- [Exercise]: Retype the whole listing that follows, line for line.

- [Dataset excerpt]:
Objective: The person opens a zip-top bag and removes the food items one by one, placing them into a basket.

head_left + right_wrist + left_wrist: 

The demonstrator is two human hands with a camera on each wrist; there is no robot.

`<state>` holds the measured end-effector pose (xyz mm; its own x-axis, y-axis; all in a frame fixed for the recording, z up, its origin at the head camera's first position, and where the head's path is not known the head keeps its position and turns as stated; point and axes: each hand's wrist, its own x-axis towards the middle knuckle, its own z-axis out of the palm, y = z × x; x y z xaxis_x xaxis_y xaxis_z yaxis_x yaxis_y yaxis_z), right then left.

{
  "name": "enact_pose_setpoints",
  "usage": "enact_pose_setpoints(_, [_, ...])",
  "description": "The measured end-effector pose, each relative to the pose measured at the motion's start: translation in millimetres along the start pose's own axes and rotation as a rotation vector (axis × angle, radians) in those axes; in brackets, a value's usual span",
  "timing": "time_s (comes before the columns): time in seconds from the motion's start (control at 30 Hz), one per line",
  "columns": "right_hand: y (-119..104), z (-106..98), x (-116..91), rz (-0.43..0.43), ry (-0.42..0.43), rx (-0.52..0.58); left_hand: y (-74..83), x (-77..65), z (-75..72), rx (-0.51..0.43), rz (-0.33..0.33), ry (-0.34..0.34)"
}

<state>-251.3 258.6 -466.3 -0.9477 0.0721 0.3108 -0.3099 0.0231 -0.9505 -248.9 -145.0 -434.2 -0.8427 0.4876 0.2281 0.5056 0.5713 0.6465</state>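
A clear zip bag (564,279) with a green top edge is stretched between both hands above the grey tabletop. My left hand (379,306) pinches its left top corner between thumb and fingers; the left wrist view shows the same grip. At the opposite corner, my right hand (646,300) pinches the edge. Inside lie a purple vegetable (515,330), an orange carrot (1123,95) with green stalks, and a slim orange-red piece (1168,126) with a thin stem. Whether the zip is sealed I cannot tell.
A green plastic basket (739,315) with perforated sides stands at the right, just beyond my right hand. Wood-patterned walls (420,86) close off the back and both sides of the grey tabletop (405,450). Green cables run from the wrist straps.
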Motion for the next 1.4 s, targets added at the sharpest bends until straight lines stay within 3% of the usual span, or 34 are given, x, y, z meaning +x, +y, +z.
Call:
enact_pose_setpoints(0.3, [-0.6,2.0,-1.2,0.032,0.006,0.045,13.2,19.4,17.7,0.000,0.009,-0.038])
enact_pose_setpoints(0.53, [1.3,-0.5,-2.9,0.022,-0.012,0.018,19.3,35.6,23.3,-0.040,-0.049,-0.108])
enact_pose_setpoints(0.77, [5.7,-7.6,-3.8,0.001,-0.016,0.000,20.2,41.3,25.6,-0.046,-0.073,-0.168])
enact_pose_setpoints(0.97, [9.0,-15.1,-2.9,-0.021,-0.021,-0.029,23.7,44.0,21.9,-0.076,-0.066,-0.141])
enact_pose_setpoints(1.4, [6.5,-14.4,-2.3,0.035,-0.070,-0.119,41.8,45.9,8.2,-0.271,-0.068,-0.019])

- [Task response]:
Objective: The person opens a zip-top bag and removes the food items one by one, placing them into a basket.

head_left + right_wrist + left_wrist: 

The demonstrator is two human hands with a camera on each wrist; there is no robot.

`<state>` holds the measured end-effector pose (xyz mm; its own x-axis, y-axis; all in a frame fixed for the recording, z up, its origin at the head camera's first position, and where the head's path is not known the head keeps its position and turns as stated; point and axes: each hand's wrist, its own x-axis towards the middle knuckle, its own z-axis out of the palm, y = z × x; x y z xaxis_x xaxis_y xaxis_z yaxis_x yaxis_y yaxis_z), right then left.

{
  "name": "enact_pose_setpoints",
  "usage": "enact_pose_setpoints(_, [_, ...])",
  "description": "The measured end-effector pose, each relative to the pose measured at the motion's start: translation in millimetres along the start pose's own axes and rotation as a rotation vector (axis × angle, radians) in those axes; in brackets, a value's usual span",
  "timing": "time_s (comes before the columns): time in seconds from the motion's start (control at 30 Hz), one per line",
  "columns": "right_hand: y (-119..104), z (-106..98), x (-116..91), rz (-0.43..0.43), ry (-0.42..0.43), rx (-0.52..0.58); left_hand: y (-74..83), x (-77..65), z (-75..72), rx (-0.51..0.43), rz (-0.33..0.33), ry (-0.34..0.34)"
}

<state>-251.3 258.6 -466.3 -0.9477 0.0721 0.3108 -0.3099 0.0231 -0.9505 -248.9 -145.0 -434.2 -0.8427 0.4876 0.2281 0.5056 0.5713 0.6465</state>
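A clear zip bag (564,279) with a green top edge is stretched between both hands above the grey tabletop. My left hand (379,306) pinches its left top corner between thumb and fingers; the left wrist view shows the same grip. At the opposite corner, my right hand (646,300) pinches the edge. Inside lie a purple vegetable (515,330), an orange carrot (1123,95) with green stalks, and a slim orange-red piece (1168,126) with a thin stem. Whether the zip is sealed I cannot tell.
A green plastic basket (739,315) with perforated sides stands at the right, just beyond my right hand. Wood-patterned walls (420,86) close off the back and both sides of the grey tabletop (405,450). Green cables run from the wrist straps.
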Motion for the next 1.4 s, targets added at the sharpest bends until straight lines stay within 3% of the usual span, or 34 are given, x, y, z meaning +x, +y, +z.
Call:
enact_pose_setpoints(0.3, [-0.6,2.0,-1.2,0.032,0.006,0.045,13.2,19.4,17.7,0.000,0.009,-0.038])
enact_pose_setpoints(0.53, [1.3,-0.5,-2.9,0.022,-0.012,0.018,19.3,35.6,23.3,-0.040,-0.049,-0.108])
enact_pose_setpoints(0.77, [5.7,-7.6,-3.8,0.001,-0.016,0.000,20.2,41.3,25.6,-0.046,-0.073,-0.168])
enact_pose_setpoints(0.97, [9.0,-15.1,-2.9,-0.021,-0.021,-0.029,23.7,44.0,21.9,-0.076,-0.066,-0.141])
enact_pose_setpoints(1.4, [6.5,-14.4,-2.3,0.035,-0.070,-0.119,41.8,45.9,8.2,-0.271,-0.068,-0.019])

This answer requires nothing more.